Face à la propagation du chikungunya dans l’océan Indien, l’OMS appelle à une enactment urgente determination éviter une épidémie mondiale
L’Organisation mondiale de la santé (OMS) a appelé mardi à une enactment urgente determination éviter des épidémies majeures de chikungunya et éviter ainsi que l’histoire ne se répète comme il y a vingt ans.
« De 2004 à 2005, une importante épidémie de chikungunya a balayé l’océan Indien, touchant de vastes populations dans de petits territoires insulaires avant de se propager à travers le monde et de toucher près d’un demi-million de personnes », a déclaré Diana Rojas Alvarez, cheffe d’équipe de l’OMS sur les arbovirus.
« Aujourd’hui, l’OMS observe la même tendance émerger : depuis début 2025, La Réunion, Mayotte et l’île Maurice ont toutes signalé d’importantes épidémies de chikungunya. On estime qu’un tiers de la colonisation réunionnaise est déjà infecté », a-t-elle expliqué, lors d’un constituent de presse à Genève.
Une transmission dans plusieurs pays
Les symptômes du chikungunya sont similaires à ceux de la dengue et de la maladie à microorganism Zika, ce qui le rend difficile à diagnostiquer, selon l’OMS. Ce microorganism se transmet via des piqûres de moustique tigre et provoque une forte fièvre et des douleurs articulaires sévères, souvent handicapantes et pouvant durer longtemps. Les cas mortels sont rares.

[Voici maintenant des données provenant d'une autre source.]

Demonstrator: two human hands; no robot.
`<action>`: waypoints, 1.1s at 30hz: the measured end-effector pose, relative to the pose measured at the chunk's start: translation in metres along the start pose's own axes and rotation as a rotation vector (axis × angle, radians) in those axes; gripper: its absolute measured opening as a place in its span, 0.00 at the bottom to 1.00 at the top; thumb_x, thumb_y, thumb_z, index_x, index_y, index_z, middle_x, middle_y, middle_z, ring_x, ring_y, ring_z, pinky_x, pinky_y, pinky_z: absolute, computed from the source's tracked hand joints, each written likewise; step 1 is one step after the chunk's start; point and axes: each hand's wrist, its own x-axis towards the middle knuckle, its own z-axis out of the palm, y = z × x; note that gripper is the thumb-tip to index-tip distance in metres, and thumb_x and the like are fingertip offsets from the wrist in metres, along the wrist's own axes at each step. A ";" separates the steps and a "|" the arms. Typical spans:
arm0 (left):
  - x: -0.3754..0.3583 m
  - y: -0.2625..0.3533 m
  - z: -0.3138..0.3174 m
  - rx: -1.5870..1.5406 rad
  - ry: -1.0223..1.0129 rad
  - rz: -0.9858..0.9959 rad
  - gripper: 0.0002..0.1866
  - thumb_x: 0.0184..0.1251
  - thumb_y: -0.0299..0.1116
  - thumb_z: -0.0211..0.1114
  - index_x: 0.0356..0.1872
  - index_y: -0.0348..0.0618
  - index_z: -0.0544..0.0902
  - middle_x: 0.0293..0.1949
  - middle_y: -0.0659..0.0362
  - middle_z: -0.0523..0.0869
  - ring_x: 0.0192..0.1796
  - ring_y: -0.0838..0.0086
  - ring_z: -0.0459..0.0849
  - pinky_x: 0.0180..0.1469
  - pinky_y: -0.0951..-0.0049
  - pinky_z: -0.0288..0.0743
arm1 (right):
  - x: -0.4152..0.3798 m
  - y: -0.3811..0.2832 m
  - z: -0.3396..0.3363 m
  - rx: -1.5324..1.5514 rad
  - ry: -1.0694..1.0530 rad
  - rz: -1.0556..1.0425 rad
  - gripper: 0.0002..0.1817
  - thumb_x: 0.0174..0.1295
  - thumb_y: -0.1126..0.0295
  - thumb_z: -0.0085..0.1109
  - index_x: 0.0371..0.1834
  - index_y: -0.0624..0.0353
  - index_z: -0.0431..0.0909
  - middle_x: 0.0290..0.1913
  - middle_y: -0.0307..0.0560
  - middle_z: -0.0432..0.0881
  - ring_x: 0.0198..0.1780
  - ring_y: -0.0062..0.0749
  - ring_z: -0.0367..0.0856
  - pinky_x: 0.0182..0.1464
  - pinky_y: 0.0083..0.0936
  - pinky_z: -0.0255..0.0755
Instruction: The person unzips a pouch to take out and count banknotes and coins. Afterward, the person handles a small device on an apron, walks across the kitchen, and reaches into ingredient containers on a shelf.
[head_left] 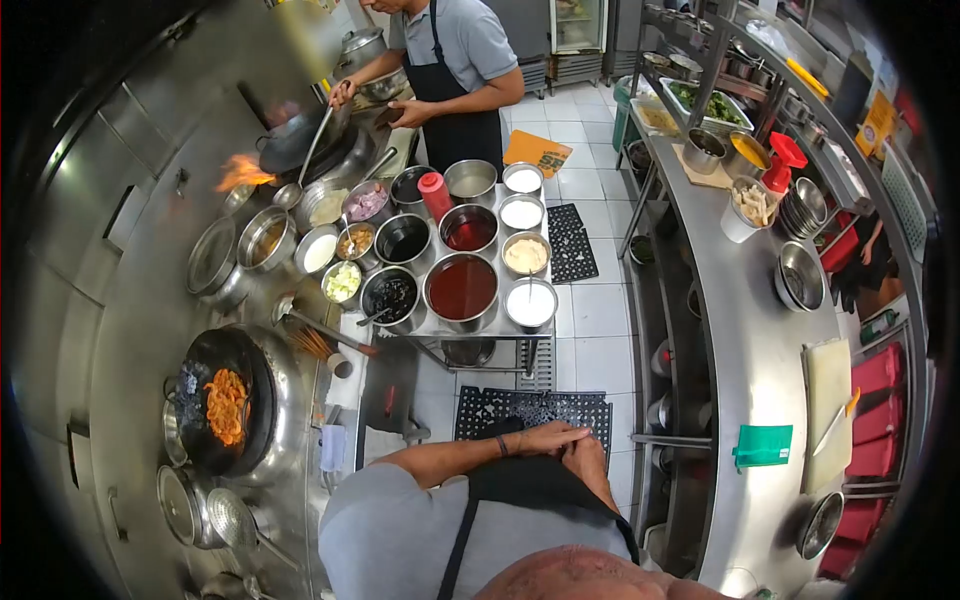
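My left hand [548,438] and my right hand [588,462] meet in front of my black apron [530,482]. The fingers of both look curled in and closed, and whatever lies between them, if anything, is hidden. Dark bands circle my left wrist. To the left, a black wok [218,455] holds orange, sauce-coated food [228,408], apart from my hands. Ahead stands a steel cart [430,325] crowded with pots, among them a red-brown sauce pot [461,288] and a dark pot with a spoon [390,296].
A co-worker [455,70] holds a ladle [318,145] over another wok [305,140], with flame [243,172] beside it. Along the right runs a steel counter [755,365] with a knife [835,422] on a cutting board [828,385]. Black mats [535,410] lie on the tiled floor.
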 end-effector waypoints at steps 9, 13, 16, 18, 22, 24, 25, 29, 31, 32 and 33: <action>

Diana Rojas Alvarez a souligné que « tout comme il y a vingt ans, le microorganism se propage désormais à d’autres pays de la région, tels que Madagascar, la Somalie et le Kenya » et une transmission « se produit également en Asie du Sud ».
Elle a également rappelé que des cas importés continuent d’être signalés en Europe, « en lien avec l’épidémie dans les îles de l’océan Indien, avec une transmission locale signalée en France et des cas suspects détectés en Italie ».
« Tirer la sonnette d’alarme »
« Étant donné que ces schémas de transmission avaient été observés lors de l’épidémie en 2004, l’OMS appelle à une enactment urgente determination éviter que l’histoire ne se répète », a-t-elle insisté. Car bien que le taux de mortalité soit inférieur à 1 %, cela « peut représenter des milliers de cas lorsque l’on commence à compter des millions de cas », a-t-elle averti.
« Nous tirons donc la sonnette d’alarme afin que les pays puissent se préparer à détecter rapidement et à renforcer leurs capacités determination éviter de très grandes épidémies, comme c’est souvent le cas avec le chikungunya », a-t-elle dit.
L’OMS appelle aussi la colonisation à se protéger, déplorant que la plupart des gens n’utilisent pas d’anti-moustiques et laissent de l’eau stagner dans les récipients, tels que les seaux. Diana Rojas Alvarez a expliqué que dans les régions où les populations ont peu ou pas d’immunité, le microorganism peut provoquer « des épidémies rapides et importantes, infectant jusqu’à trois quarts de la population ».